Acordaram ainda de madrugada para aproveitar a vazante da maré e saíram a pé atravessando a água salobra das diversas barras dos rios que convergiam para o mar. Os galos cantavam.

Dirigiam-se a um outro vilarejo onde morava um tio de Humberto, também pescador. Ia ver se conseguia pegá-lo desprevenido. Ia ver se conseguia roubar a jangada dele. Faria qualquer negócio para satisfazer o principal desejo dela, e, enfim, satisfazer seu principal desejo, pois os dois desejos interdependiam. Estava t?o feliz que cantava, corria e chapinhava na espuma retida pela areia.

N?o foi difícil rolar a embarca??o para as águas que come?avam agora a subir. Era a hora da maré encher. Quando passaram a arrebenta??o das ondas, o sol já clareava o mundo. Finalmente alcan?aram a solidez do alto-mar.

Janaína, fixada no mastro, o olhava com as sobrancelhas afiadas. Ele fez uma silenciosa ora??o à deusa, fixou o leme com uma corda para melhor se dedicar aos dengos do amor e jogou as roupas pra dentro do samburá. Vestindo apenas o sol por cima e o mar por baixo, conforme a proposta, exibia-se nu ante o espanto quase infantil daquela mulher t?o cobi?ada.

— é enorme. Parece um peixe. Um enorme peixe. é liso, rijo, indomável e vivinho como um peixe.

— O peixe quer o mar — segredava rouco, bulindo com o corpo também nu que ela lhe apresentava.

E olhava fascinado para seu próprio sexo. Segurava orgulhoso as dimens?es que a natureza havia lhe dado, como um rei empunha um cetro, o símbolo do poder sobre os outros mortais. Sorria.

Satisfizeram com requinte a todas as exigências da natureza, repetindo esse ritual por um inteiro dia.

— O peixe quer voltar para o oceano, sen?o morre — pedia, come?ando tudo novamente.

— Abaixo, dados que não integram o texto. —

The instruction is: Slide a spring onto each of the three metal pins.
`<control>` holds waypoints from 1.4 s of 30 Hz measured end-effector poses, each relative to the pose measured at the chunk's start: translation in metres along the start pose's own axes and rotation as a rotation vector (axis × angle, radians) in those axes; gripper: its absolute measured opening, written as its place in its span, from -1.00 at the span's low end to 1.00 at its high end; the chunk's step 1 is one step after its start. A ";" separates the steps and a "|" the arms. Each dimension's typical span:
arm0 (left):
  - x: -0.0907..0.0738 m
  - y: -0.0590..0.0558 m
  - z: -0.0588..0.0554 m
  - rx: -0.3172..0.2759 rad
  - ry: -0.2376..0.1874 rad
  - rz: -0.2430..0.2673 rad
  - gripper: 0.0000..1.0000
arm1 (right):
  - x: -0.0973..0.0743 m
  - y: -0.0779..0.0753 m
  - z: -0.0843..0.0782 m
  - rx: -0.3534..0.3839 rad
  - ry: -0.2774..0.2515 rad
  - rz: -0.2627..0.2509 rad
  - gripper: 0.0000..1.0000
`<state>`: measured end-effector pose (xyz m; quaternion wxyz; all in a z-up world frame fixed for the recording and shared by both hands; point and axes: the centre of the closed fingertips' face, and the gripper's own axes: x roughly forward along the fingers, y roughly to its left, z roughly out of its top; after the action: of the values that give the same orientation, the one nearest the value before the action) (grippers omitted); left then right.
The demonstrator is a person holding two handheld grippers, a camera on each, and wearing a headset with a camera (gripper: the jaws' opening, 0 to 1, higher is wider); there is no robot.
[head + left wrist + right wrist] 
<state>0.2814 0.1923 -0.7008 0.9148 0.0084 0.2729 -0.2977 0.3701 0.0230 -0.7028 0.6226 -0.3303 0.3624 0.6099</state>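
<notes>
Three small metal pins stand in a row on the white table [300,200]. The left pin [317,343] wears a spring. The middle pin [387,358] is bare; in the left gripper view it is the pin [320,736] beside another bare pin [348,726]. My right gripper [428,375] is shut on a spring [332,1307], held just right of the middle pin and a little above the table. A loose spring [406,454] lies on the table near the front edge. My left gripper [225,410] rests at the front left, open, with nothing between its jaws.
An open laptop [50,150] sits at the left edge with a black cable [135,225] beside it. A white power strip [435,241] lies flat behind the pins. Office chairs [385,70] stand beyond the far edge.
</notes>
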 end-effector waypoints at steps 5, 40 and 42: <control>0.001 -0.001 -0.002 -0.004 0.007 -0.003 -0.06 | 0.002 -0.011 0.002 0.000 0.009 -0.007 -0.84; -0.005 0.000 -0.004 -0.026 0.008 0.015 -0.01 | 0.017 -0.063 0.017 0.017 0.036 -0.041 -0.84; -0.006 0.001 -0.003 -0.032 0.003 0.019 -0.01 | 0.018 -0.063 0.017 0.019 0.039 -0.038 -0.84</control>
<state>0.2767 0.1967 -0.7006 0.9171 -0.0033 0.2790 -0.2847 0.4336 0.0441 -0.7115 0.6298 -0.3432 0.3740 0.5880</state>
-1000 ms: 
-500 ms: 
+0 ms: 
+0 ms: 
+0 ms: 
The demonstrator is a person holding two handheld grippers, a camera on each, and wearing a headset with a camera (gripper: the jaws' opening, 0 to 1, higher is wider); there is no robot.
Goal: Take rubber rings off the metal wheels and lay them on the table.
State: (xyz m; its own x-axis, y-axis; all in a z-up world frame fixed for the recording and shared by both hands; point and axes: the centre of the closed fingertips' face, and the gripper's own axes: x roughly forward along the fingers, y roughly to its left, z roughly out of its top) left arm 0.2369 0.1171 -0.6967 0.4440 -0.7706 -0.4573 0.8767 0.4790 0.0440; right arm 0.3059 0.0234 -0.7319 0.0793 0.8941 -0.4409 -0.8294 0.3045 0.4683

— N?o posso mais. Assim você vai me machucar. Por favor, cuidado — queixava-se ela, embora permitindo sempre o retorno.

O sol já estava se pondo quando voltaram. A praia estava lotada de gente, porém ninguém disse nada. Ao verem os dois saltarem da embarca??o s?os e salvos, se retiraram silenciosos, n?o restando uma viva alma para ajudá-lo a recolocar a embarca??o no seco, aquele árdua tarefa de rolar a jangada sobre dois troncos de coqueiro.

Muito mais tarde da noite ele voltou para casa. M?e Maria,Swiss Replica Watches mal o avistou já foi chorando e se lamentando. Pai Zequinha, mal conseguindo se controlar disse entredentes:

— Você pra mim já está morto. Ela vai te levar, eu sei — e sem mais poder se conter, chorou também.

Dia seguinte, quando clareou, Humberto viu pai Zequinha se preparando para ir pescar. N?o queria acompanhá-lo. Queria Alba. Mas, mesmo contra seu desejo, resolveu obedecer ao destino. Quem sabe assim o amansaria?

Come?ou a ajudar, foi fazendo as arruma??es, mostrando atitude de quem vai. Zequinha, foi aos poucos relaxando a cara de aborrecimento, porém só falando o indispensável. Dava as ordens pois era o mestre. Juntos pai e filho partiram:

Rumo a um horizonte de encantamentos, e rumo ao descanso nos bra?os da mulher que acreditavam ser única com poder de acompanhar um homem ao mar. Janaína, a que tinha lhes colocado um peixe entre as pernas.